• **TASK PROMPT**
Here the answer must be the exact run of lines from the line holding "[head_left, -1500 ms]" to the end of the material below, and nothing else.

• **COLLECTED MATERIAL**

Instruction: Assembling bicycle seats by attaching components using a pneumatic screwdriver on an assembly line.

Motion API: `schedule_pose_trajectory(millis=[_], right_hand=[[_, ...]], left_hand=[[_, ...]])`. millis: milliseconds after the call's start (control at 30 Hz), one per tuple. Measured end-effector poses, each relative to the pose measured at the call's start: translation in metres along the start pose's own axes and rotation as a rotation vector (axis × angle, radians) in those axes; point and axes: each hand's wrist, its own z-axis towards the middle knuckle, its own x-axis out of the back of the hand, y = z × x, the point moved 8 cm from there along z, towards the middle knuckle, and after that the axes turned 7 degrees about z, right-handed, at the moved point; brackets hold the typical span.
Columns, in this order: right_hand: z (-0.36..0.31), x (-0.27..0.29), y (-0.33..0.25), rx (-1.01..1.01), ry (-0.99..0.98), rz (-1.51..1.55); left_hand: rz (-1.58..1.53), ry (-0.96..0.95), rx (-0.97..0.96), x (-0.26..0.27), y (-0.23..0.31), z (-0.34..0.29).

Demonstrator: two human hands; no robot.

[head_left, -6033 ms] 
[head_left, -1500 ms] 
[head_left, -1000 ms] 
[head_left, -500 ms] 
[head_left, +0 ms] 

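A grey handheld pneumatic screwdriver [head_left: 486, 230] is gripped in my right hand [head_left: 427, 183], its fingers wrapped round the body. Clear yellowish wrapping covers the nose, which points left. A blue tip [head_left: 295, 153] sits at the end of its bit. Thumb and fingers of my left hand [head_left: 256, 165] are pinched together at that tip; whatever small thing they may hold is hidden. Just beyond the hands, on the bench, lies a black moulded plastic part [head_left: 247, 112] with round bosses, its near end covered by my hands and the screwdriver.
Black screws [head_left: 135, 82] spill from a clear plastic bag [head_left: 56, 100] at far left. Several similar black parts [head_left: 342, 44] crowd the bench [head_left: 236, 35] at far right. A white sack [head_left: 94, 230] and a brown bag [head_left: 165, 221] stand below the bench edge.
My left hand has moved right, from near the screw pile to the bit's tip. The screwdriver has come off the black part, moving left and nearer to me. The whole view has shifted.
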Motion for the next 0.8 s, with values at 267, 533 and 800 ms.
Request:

• **ANSWER TO THIS EXERCISE**
[head_left, -1500 ms] 
[head_left, -1000 ms] 
[head_left, -500 ms] 
[head_left, +0 ms] 

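A grey handheld pneumatic screwdriver [head_left: 486, 230] is gripped in my right hand [head_left: 427, 183], its fingers wrapped round the body. Clear yellowish wrapping covers the nose, which points left. A blue tip [head_left: 295, 153] sits at the end of its bit. Thumb and fingers of my left hand [head_left: 256, 165] are pinched together at that tip; whatever small thing they may hold is hidden. Just beyond the hands, on the bench, lies a black moulded plastic part [head_left: 247, 112] with round bosses, its near end covered by my hands and the screwdriver.
Black screws [head_left: 135, 82] spill from a clear plastic bag [head_left: 56, 100] at far left. Several similar black parts [head_left: 342, 44] crowd the bench [head_left: 236, 35] at far right. A white sack [head_left: 94, 230] and a brown bag [head_left: 165, 221] stand below the bench edge.
My left hand has moved right, from near the screw pile to the bit's tip. The screwdriver has come off the black part, moving left and nearer to me. The whole view has shifted.
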Motion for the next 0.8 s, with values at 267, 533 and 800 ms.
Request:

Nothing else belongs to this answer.